-- DATA BLOCK follows --

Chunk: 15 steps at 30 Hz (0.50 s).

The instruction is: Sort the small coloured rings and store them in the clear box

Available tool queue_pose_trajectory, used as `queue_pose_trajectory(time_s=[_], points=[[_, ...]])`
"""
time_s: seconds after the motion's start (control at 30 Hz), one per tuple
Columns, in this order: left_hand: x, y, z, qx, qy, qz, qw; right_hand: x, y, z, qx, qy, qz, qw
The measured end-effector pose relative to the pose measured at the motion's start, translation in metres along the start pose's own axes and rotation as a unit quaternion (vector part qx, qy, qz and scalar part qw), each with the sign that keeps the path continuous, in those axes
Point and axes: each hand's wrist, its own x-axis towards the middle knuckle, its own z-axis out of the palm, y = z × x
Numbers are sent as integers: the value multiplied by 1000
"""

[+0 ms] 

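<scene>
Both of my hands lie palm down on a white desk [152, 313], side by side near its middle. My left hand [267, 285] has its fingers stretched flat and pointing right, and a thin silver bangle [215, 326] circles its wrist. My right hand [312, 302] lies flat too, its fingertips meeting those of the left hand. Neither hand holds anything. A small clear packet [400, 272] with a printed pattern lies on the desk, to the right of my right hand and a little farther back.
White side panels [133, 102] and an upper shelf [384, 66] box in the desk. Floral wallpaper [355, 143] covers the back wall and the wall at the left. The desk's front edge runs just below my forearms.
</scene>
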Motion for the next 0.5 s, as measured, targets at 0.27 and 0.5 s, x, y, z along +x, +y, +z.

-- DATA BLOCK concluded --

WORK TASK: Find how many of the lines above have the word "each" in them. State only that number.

THE COMPLETED TASK: 2